Courts also remain extremely skeptical of certification of nationwide classes. In Gianino v. Alacer Corp., the court denied the plaintiff’s motion for class certification in a case brought by purchasers of the product “Emergen-C.” The plaintiffs alleged that the manufacturer of the product had falsely advertised that it would boost people’s immune systems and sought certification of a nationwide class of consumers from all 50 states. The plaintiffs argued that, because the defendant is based in California and many consumers are Californians, California’s consumer-protection laws could be applied to all consumers’ claims nationwide. The court rejected that argument, detailing the many differences in consumer-protection statutes, including false-advertising, fraud, and unfair-competition laws across the nation. As a result, the court held that common legal questions did not predominate for purposes of Rule 23(b)(3).
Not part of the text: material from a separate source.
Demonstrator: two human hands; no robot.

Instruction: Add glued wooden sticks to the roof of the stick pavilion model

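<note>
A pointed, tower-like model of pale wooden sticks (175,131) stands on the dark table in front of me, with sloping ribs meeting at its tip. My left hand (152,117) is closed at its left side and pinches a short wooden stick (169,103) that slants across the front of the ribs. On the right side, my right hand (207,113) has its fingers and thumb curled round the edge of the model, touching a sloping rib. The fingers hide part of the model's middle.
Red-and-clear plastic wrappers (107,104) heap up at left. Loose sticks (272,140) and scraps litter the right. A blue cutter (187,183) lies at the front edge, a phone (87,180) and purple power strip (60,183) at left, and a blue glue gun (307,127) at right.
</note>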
The court also found that a nationwide class was not superior under Rule 23(b)(3) because trial under 50 states’ laws would create an “unmanageable morass of divergent legal issues.”
In cases involving claims of a health or nutrition benefit, the inevitable question arises: If the focus of the claim is a health and nutrition benefit, does this not implicate the individual characteristics of the class members such that the commonality necessary for achieving class certification is lacking? To date, few cases have addressed these issues at the class-certification level.
Class-action cases relating to health and nutrition appear to be on the rise. A variety of factors seem to account for this increase. At the same time, courts have been willing to dismiss many such claims on a variety of bases. And achieving class certification—particularly a national class—remains problematic.
Keywords: litigation, class actions, derivative suits, health, nutrition, food labeling, pleading, class certification
David T. Biderman is a partner at Perkins Coie LLP in both the firm’s Los Angeles and San Francisco offices. Joren S. Bass is of counsel at Perkins Coie LLP’s San Francisco office.